→ REQUIRED ACTION
Retype, character for character, the line containing "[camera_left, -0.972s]" along with each line after it through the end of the data, and only those.

══════════

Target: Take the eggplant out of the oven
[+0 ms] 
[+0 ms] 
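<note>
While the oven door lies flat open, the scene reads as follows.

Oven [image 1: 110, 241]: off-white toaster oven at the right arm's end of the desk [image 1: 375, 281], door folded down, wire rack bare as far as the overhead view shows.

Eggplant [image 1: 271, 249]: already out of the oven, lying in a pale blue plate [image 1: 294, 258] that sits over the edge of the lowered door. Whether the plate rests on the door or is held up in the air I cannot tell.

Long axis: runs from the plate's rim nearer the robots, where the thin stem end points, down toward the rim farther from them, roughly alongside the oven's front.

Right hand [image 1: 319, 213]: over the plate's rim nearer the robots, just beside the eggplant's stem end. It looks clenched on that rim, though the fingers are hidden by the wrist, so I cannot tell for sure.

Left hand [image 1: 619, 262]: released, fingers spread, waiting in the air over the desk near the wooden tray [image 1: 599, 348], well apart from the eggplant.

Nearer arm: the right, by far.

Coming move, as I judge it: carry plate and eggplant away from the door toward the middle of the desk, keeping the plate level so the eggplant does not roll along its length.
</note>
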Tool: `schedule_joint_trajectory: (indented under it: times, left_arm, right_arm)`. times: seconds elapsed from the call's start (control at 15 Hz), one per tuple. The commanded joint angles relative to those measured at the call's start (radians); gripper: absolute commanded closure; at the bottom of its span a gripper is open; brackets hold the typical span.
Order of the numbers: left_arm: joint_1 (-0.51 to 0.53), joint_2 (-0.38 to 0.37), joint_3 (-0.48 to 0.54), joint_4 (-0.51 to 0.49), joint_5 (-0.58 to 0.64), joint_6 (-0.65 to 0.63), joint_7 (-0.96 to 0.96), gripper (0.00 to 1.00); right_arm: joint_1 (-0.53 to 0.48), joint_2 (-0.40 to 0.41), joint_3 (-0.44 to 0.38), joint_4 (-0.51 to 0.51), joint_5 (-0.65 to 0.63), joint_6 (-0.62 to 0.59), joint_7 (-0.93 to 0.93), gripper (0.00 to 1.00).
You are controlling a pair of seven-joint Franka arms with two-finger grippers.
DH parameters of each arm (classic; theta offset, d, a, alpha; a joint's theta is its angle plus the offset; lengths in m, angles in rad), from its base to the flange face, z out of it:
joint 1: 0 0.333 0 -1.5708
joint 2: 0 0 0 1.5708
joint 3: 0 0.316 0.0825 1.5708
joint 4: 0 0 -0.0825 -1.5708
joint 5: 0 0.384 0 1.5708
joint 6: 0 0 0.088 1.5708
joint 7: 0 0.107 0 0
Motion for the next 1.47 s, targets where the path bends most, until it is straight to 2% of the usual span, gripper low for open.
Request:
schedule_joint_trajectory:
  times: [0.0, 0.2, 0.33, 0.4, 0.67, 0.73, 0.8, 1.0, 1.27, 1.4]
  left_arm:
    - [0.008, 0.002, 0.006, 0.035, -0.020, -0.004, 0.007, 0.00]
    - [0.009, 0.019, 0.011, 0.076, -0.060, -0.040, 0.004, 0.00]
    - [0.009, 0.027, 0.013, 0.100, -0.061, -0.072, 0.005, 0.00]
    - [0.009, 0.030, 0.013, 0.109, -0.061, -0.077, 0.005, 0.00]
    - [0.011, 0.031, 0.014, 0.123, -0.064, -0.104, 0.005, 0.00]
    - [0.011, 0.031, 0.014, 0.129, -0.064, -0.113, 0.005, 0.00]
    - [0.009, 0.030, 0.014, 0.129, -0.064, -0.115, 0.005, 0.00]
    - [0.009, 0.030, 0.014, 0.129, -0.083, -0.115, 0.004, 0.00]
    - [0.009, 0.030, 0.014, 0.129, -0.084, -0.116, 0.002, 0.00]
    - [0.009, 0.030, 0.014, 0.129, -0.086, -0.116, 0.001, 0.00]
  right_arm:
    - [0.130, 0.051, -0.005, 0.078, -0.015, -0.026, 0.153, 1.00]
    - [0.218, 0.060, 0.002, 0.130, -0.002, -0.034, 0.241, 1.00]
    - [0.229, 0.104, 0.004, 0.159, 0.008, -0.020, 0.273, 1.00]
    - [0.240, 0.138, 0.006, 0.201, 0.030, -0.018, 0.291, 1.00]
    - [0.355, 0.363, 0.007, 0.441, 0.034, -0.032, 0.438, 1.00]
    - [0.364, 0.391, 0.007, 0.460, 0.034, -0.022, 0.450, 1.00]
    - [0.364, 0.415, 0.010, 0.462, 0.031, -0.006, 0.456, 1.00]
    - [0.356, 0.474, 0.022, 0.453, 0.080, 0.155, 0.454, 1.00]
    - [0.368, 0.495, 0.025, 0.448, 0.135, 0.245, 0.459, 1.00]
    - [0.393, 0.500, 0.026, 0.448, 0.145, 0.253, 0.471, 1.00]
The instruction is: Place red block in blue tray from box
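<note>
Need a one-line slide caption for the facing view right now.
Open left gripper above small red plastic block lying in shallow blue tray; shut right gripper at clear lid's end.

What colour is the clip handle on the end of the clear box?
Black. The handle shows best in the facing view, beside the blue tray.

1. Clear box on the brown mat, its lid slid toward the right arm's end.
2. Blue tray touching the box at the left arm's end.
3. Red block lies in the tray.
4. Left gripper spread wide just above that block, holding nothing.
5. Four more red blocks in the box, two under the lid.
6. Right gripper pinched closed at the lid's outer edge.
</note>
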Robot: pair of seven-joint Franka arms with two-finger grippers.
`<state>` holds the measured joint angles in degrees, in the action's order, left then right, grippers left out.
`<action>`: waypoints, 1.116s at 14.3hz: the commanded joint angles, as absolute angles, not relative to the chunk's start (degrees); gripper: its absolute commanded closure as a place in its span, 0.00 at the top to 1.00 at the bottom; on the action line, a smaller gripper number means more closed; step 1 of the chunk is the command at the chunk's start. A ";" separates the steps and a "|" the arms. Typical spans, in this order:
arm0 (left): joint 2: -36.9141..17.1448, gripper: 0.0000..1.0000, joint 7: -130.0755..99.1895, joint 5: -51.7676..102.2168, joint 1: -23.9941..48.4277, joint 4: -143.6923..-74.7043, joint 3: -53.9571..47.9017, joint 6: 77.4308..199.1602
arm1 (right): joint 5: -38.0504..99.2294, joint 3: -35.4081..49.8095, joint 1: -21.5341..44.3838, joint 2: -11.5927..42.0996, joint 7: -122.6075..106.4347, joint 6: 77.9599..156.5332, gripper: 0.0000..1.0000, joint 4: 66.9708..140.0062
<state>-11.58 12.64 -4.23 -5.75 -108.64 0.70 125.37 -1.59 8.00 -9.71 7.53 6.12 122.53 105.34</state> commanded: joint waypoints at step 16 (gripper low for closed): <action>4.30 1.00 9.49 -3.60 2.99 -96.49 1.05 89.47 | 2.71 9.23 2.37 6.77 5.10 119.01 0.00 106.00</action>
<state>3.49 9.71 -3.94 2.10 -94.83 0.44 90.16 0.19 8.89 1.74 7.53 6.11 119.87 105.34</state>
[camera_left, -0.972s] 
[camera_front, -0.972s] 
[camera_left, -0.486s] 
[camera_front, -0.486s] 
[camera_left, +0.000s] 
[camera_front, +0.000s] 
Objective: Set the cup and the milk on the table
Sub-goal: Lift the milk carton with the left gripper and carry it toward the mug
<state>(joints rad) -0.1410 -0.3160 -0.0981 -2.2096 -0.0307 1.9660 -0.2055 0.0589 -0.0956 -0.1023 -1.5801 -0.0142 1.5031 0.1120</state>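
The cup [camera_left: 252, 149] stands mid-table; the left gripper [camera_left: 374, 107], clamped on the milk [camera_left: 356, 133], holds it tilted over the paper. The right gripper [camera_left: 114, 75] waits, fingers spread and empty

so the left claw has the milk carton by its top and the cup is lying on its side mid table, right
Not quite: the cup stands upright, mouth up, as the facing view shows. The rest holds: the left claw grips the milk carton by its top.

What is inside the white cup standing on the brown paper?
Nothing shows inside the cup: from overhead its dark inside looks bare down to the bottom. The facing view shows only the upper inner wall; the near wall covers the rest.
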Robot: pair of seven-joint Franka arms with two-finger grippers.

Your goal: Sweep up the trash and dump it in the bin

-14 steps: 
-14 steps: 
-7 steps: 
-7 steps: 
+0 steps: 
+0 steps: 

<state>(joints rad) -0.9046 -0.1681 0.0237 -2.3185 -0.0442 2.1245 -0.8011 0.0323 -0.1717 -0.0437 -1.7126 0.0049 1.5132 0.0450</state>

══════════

→ WRITTEN RESPONSE
[camera_left, -0.972s] 
[camera_front, -0.972s] 
[camera_left, -0.486s] 
[camera_front, -0.486s] 
[camera_left, +0.000s] 
[camera_front, +0.000s] 
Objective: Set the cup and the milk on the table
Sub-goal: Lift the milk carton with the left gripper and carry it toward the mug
<state>(joints rad) -0.1410 -0.3160 -0.0981 -2.2096 -0.0307 1.9660 -0.2055 0.0589 -0.0956 -0.1023 -1.5801 -0.0142 1.5031 0.1120</state>
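The cup [camera_left: 252, 149] stands mid-table; the left gripper [camera_left: 374, 107], clamped on the milk [camera_left: 356, 133], holds it tilted over the paper. The right gripper [camera_left: 114, 75] waits, fingers spread and empty

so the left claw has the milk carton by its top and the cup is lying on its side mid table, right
Not quite: the cup stands upright, mouth up, as the facing view shows. The rest holds: the left claw grips the milk carton by its top.

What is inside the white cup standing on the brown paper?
Nothing shows inside the cup: from overhead its dark inside looks bare down to the bottom. The facing view shows only the upper inner wall; the near wall covers the rest.
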Robot: pair of seven-joint Franka arms with two-finger grippers.

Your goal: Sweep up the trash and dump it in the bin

-14 steps: 
-14 steps: 
-7 steps: 
-7 steps: 
+0 steps: 
+0 steps: 

<state>(joints rad) -0.9046 -0.1681 0.0237 -2.3185 -0.0442 2.1245 -0.8011 0.0323 -0.1717 -0.0437 -1.7126 0.0049 1.5132 0.0450</state>

Work on this exercise is finished.